English | Site Directory

Uploading Data with Bulk Data Uploader

Gustavo Franco, Google Systems Administrator
April 2008

Introduction

With the bulk data uploader tool included in the SDK, Google App Engine makes it possible to upload your data from a CSV file and convert them into entities in your application's datastore. You can even specify that the entities be searchable.

In this article, we'll create a program that searches our datastore for entities based on a keyword. We will then show how to use the bulk data uploader to load searchable data onto the application.

Our Program: Searching the Datastore by Keyword

First, let's write a program that searches the datastore based on a keyword argument and returns all the entities that match the given keyword:

import wsgiref.handlers
from google.appengine.ext import webapp
from google.appengine.ext import search

class MainPage(webapp.RequestHandler):
  def get(self):
    # We use the webapp framework to retrieve the keyword
    keyword = self.request.get('keyword')

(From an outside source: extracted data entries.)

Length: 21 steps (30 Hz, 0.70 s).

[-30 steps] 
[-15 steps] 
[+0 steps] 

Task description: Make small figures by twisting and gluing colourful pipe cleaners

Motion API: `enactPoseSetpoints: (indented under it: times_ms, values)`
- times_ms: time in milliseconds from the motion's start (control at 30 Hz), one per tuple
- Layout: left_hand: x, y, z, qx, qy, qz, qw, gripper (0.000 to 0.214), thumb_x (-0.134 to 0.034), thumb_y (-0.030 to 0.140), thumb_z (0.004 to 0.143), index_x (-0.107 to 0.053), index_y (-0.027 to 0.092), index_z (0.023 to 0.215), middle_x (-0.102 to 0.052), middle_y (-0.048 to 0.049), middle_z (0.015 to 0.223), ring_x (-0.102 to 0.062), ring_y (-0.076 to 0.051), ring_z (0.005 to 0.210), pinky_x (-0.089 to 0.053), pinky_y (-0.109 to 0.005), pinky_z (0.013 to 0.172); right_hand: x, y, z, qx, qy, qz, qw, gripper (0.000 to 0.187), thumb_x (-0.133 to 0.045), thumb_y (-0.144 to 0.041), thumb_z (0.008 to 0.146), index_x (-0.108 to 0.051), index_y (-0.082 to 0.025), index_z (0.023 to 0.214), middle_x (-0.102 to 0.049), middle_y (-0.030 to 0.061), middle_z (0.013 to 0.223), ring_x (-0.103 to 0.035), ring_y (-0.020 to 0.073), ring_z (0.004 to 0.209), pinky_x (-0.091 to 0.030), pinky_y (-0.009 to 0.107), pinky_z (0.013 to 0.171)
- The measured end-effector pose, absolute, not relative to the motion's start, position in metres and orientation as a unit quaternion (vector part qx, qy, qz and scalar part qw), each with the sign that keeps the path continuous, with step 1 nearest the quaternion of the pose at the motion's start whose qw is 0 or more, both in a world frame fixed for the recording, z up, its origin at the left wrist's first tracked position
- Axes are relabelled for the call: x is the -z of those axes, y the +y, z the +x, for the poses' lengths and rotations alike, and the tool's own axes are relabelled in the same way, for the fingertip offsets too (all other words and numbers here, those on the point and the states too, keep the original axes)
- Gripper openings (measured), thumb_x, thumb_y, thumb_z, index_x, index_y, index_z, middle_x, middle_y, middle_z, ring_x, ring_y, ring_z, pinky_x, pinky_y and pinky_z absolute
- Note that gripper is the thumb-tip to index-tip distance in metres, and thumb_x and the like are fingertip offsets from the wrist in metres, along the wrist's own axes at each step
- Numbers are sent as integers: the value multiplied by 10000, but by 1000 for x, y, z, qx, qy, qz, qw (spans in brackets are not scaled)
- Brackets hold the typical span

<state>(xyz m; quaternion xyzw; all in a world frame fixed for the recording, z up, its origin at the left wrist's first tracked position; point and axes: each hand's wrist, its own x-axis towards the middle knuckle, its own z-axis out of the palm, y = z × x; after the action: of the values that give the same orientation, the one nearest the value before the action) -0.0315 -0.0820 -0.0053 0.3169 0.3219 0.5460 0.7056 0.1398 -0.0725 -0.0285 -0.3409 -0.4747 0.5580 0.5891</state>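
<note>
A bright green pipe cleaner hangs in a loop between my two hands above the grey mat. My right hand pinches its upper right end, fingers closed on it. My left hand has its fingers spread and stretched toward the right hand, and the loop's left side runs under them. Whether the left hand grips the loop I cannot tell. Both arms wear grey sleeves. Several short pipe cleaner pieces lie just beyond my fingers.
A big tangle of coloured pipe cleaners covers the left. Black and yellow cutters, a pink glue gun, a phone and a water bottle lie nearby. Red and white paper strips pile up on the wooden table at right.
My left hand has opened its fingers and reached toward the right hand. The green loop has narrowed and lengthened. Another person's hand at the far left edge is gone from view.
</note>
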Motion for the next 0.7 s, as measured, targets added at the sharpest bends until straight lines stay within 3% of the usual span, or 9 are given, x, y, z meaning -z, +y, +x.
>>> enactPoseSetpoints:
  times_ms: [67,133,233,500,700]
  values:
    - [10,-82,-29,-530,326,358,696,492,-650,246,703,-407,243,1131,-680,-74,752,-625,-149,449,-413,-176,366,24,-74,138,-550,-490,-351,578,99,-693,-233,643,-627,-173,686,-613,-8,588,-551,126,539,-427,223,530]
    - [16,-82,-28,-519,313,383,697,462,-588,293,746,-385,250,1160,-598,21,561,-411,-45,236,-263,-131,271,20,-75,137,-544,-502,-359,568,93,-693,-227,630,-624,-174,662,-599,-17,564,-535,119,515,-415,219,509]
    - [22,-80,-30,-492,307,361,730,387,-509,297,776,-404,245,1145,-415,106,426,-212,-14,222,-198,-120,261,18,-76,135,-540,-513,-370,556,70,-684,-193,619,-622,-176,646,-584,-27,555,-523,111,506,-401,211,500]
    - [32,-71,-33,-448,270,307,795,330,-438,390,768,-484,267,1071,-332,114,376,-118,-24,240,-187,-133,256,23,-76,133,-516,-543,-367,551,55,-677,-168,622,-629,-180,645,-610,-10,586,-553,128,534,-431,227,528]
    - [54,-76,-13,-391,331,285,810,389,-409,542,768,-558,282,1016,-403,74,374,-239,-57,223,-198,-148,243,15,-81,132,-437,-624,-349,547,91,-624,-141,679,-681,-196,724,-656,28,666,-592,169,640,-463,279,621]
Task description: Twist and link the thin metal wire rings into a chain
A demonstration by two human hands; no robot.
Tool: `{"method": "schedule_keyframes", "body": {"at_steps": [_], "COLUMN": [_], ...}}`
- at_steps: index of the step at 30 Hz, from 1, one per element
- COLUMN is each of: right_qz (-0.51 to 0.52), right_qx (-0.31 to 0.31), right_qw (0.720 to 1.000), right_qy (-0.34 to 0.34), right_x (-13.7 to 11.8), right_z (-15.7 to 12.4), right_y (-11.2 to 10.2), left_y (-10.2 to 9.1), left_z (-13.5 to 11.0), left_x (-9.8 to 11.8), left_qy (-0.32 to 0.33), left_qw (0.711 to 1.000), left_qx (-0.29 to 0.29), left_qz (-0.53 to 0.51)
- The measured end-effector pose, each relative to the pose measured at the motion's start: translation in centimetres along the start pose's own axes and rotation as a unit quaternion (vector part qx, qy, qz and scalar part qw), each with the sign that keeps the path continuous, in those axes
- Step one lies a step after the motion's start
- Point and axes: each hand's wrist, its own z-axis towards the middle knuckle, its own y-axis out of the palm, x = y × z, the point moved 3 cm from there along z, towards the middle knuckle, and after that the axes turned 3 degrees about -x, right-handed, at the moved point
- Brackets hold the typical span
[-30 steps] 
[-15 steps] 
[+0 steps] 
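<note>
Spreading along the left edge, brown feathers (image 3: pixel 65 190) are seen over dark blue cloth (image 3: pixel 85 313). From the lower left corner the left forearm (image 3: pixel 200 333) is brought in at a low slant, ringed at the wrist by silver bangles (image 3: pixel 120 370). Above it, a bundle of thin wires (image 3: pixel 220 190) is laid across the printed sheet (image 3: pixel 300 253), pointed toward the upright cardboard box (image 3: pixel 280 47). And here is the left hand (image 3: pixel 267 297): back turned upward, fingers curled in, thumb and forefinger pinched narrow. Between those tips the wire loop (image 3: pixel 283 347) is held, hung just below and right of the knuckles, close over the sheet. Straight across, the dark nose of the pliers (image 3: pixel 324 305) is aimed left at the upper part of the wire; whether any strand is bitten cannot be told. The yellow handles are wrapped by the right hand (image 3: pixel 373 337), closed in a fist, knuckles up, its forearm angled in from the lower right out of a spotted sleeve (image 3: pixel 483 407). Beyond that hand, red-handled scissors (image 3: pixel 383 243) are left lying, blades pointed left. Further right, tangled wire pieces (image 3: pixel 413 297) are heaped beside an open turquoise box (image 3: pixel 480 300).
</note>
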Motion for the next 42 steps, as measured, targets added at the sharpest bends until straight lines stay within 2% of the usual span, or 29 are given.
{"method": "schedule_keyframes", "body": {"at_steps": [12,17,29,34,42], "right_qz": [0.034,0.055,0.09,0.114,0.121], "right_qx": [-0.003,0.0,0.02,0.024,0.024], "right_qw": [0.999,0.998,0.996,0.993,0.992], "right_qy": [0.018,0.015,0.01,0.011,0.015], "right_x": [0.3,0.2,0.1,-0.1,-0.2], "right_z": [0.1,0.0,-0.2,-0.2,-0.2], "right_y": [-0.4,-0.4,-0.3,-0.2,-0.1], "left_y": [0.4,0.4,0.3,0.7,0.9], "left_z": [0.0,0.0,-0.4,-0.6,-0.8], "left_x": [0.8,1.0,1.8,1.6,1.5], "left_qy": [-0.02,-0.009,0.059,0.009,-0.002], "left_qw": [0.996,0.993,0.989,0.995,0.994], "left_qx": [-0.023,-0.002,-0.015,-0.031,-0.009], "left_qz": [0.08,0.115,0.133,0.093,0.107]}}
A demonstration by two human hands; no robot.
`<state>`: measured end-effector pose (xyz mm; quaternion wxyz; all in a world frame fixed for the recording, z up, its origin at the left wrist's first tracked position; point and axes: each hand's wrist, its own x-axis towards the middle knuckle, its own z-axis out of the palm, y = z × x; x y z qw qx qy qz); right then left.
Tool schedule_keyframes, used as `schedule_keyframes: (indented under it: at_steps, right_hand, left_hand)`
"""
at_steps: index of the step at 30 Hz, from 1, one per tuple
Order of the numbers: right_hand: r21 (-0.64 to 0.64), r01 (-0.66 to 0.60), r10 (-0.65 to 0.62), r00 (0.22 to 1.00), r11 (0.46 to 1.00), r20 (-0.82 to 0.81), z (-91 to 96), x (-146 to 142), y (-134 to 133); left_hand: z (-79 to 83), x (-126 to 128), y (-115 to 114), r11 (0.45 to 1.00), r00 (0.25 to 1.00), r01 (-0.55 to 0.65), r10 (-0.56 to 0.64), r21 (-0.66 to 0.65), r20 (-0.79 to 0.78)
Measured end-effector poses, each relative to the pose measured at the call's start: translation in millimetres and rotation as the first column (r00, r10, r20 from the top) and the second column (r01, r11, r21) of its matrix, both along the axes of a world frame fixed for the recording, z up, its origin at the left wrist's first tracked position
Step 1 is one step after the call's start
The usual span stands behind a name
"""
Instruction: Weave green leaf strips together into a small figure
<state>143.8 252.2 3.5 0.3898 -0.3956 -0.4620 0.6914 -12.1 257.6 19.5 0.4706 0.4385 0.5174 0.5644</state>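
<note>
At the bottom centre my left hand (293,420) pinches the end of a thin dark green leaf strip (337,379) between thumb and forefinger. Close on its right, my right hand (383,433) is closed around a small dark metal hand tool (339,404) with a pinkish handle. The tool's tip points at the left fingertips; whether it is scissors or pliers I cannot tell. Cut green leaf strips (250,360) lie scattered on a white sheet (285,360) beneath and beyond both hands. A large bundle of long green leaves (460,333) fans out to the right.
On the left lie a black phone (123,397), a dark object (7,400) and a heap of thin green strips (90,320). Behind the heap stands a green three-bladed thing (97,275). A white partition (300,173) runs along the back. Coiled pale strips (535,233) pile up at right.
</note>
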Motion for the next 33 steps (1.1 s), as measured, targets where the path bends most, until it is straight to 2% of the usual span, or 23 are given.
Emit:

    self.response.headers['Content-Type'] = 'text/plain'
    if not keyword:
      self.response.out.write("No keyword has been set")
    else:
      # Search the 'Person' Entity based on our keyword
      query = search.SearchableQuery('Person')
      query.Search(keyword)
      for result in query.Run():
         self.response.out.write('%s' % result['email'])

def main():
  application = webapp.WSGIApplication([('/', MainPage)],
                                       debug=True)
  wsgiref.handlers.CGIHandler().run(application)

if __name__ == "__main__":
  main()

Great—however, our application doesn't yet contain any data! So let me now show you how to organize and upload some data into this application.

Bulk Data Uploader Overview

The bulk upload module is available in google.appengine.ext.bulkload and will allow you to import your external data into your application. It reads a CSV file, sends the data to your application, converts each line of data into an entity, and stores the entity in the datastore. You may also specify that the loader make entities searchable when it's uploading the data.

To use this module with our application, we create a loader that describes the data model. Then, we add the loader's handler to our app.yaml file. Finally, we use tools/bulkload_client.py to load the data into the datastore.

Creating the Bulk Loader for your Data Model

Let's create our bulk load handler in a file named myloader.py. The code below specifies for the bulk data loader the CSV format, as well as that entities are to be indexed.

This handler creates a new class that inherits from the Loader class and overrides the HandleEntity method. The new HandleEntity method passes entities through the indexer.

from google.appengine.ext import bulkload
from google.appengine.api import datastore_types
from google.appengine.ext import search

class PersonLoader(bulkload.Loader):
  def __init__(self):
    # Our 'Person' entity contains a name string and an email
    bulkload.Loader.__init__(self, 'Person',
                         [('name', str),
                          ('email', datastore_types.Email),
                          ])

  def HandleEntity(self, entity):
    ent = search.SearchableEntity(entity)
    return ent

if __name__ == '__main__':
  bulkload.main(PersonLoader())

Our CSV data for this entity model will look like this:

John, john@example.com
Mary, mary@example.com
William, william@example.com
...

Adding the Bulk Loader handler to your Project

Since our POST request endpoint will be at the /load URL, we must add the handler information for myloader.py to our app.yaml file:

- url: /load
  script: myloader.py
  login: admin

Uploading CSV data to your app

Now that we've set up our application and data loader, we can deploy the app using dev_appserver.py. Once the app is running, we're ready to send the CSV data to our app to have it loaded in the datastore.

The bulkload client is located in the SDK (tools/bulkload_client.py). This is the Python script that will read in a CSV file, then batch and send the data to your application. We can use the following command to load a CSV file (people.csv) onto a development server:

./bulkload_client.py --filename people.csv \
                     --kind Person \
                     --url http://localhost:8080/load

There you have it. Now, when we hit the URL http://localhost:8080/?keyword=William, we will see the following in our browser:

william@example.com